WHAT YOU WILL DO — Below are some records; retype all of them exactly.

RECORDS SUPPLIED —
- - - - -

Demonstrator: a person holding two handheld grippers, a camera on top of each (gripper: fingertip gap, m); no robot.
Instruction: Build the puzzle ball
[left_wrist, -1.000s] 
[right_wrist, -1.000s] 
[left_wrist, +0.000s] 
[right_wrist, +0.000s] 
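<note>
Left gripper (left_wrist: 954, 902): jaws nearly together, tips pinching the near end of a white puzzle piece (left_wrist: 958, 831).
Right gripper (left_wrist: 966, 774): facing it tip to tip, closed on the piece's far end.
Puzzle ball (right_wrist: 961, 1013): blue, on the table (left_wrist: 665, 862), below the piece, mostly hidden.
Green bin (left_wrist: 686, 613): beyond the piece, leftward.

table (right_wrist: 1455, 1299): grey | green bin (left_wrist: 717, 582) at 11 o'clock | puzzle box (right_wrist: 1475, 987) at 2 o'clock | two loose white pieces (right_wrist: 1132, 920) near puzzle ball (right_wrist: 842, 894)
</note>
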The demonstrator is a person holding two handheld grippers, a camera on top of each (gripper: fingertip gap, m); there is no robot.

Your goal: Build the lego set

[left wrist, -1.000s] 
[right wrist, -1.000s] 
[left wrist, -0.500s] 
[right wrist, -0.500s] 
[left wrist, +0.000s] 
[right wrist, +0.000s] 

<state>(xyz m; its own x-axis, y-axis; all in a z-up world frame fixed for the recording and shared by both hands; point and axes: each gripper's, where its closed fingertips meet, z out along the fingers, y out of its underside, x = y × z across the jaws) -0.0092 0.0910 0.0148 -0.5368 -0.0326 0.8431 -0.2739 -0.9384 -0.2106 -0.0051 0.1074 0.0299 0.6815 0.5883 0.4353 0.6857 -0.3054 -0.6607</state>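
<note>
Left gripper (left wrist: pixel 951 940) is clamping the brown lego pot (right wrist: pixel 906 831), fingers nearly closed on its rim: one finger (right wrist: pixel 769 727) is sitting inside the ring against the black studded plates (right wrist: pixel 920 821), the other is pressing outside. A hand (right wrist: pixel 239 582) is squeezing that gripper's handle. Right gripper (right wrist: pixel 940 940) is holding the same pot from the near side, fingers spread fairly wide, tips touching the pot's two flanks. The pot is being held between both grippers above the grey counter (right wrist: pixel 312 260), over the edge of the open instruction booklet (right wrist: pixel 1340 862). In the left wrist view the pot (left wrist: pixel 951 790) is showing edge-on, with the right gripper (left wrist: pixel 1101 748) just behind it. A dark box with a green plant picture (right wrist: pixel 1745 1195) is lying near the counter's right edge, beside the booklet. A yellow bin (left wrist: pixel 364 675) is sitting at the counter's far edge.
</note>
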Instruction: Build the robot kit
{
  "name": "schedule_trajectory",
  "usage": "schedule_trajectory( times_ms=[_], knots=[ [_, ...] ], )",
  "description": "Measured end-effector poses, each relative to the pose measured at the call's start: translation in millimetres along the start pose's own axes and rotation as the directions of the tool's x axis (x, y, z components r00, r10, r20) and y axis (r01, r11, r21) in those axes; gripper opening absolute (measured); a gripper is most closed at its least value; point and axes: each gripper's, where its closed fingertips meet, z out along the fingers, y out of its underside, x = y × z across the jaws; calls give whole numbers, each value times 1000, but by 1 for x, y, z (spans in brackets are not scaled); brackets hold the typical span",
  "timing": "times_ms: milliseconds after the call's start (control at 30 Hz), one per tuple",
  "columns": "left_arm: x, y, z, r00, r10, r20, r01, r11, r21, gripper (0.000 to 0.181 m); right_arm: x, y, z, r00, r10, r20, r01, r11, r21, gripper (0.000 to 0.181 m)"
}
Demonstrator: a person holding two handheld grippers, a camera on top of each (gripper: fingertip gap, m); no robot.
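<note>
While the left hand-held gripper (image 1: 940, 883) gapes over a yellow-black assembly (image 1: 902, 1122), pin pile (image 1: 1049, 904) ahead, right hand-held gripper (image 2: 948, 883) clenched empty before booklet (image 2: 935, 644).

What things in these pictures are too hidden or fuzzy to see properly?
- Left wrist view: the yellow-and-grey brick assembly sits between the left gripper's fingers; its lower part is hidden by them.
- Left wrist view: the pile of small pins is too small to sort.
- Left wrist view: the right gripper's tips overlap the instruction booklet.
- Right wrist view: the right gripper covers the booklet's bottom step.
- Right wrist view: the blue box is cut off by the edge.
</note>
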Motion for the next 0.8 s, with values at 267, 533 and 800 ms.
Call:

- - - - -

ANSWER BELOW —
Demonstrator: a person holding two handheld grippers, a camera on top of each (gripper: fingertip gap, m); no robot.
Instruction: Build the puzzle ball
[left_wrist, -1.000s] 
[right_wrist, -1.000s] 
[left_wrist, +0.000s] 
[right_wrist, +0.000s] 
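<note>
Left gripper (left_wrist: 954, 902): jaws nearly together, tips pinching the near end of a white puzzle piece (left_wrist: 958, 831).
Right gripper (left_wrist: 966, 774): facing it tip to tip, closed on the piece's far end.
Puzzle ball (right_wrist: 961, 1013): blue, on the table (left_wrist: 665, 862), below the piece, mostly hidden.
Green bin (left_wrist: 686, 613): beyond the piece, leftward.

table (right_wrist: 1455, 1299): grey | green bin (left_wrist: 717, 582) at 11 o'clock | puzzle box (right_wrist: 1475, 987) at 2 o'clock | two loose white pieces (right_wrist: 1132, 920) near puzzle ball (right_wrist: 842, 894)
</note>
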The demonstrator is a person holding two handheld grippers, a camera on top of each (gripper: fingertip gap, m); there is no robot.

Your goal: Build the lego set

[left wrist, -1.000s] 
[right wrist, -1.000s] 
[left wrist, -0.500s] 
[right wrist, -0.500s] 
[left wrist, +0.000s] 
[right wrist, +0.000s] 

<state>(xyz m; its own x-axis, y-axis; all in a z-up world frame fixed for the recording and shared by both hands; point and axes: each gripper's, where its closed fingertips meet, z out along the fingers, y out of its underside, x = y × z across the jaws) -0.0092 0.0910 0.0148 -0.5368 -0.0326 0.8431 -0.2739 -0.9384 -0.2106 -0.0051 0.1074 0.0299 0.6815 0.5883 0.4353 0.6857 -0.3054 -0.6607</state>
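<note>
Left gripper (left wrist: pixel 951 940) is clamping the brown lego pot (right wrist: pixel 906 831), fingers nearly closed on its rim: one finger (right wrist: pixel 769 727) is sitting inside the ring against the black studded plates (right wrist: pixel 920 821), the other is pressing outside. A hand (right wrist: pixel 239 582) is squeezing that gripper's handle. Right gripper (right wrist: pixel 940 940) is holding the same pot from the near side, fingers spread fairly wide, tips touching the pot's two flanks. The pot is being held between both grippers above the grey counter (right wrist: pixel 312 260), over the edge of the open instruction booklet (right wrist: pixel 1340 862). In the left wrist view the pot (left wrist: pixel 951 790) is showing edge-on, with the right gripper (left wrist: pixel 1101 748) just behind it. A dark box with a green plant picture (right wrist: pixel 1745 1195) is lying near the counter's right edge, beside the booklet. A yellow bin (left wrist: pixel 364 675) is sitting at the counter's far edge.
</note>
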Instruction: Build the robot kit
{
  "name": "schedule_trajectory",
  "usage": "schedule_trajectory( times_ms=[_], knots=[ [_, ...] ], )",
  "description": "Measured end-effector poses, each relative to the pose measured at the call's start: translation in millimetres along the start pose's own axes and rotation as the directions of the tool's x axis (x, y, z components r00, r10, r20) and y axis (r01, r11, r21) in those axes; gripper opening absolute (measured); a gripper is most closed at its least value; point and axes: each gripper's, where its closed fingertips meet, z out along the fingers, y out of its underside, x = y × z across the jaws; calls give whole numbers, each value times 1000, but by 1 for x, y, z (spans in brackets are not scaled); brackets hold the typical span",
  "timing": "times_ms: milliseconds after the call's start (control at 30 Hz), one per tuple",
  "columns": "left_arm: x, y, z, r00, r10, r20, r01, r11, r21, gripper (0.000 to 0.181 m); right_arm: x, y, z, r00, r10, r20, r01, r11, r21, gripper (0.000 to 0.181 m)"
}
Demonstrator: a person holding two handheld grippers, a camera on top of each (gripper: fingertip gap, m); no robot.
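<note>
While the left hand-held gripper (image 1: 940, 883) gapes over a yellow-black assembly (image 1: 902, 1122), pin pile (image 1: 1049, 904) ahead, right hand-held gripper (image 2: 948, 883) clenched empty before booklet (image 2: 935, 644).

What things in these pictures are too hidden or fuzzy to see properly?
- Left wrist view: the yellow-and-grey brick assembly sits between the left gripper's fingers; its lower part is hidden by them.
- Left wrist view: the pile of small pins is too small to sort.
- Left wrist view: the right gripper's tips overlap the instruction booklet.
- Right wrist view: the right gripper covers the booklet's bottom step.
- Right wrist view: the blue box is cut off by the edge.
</note>
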Motion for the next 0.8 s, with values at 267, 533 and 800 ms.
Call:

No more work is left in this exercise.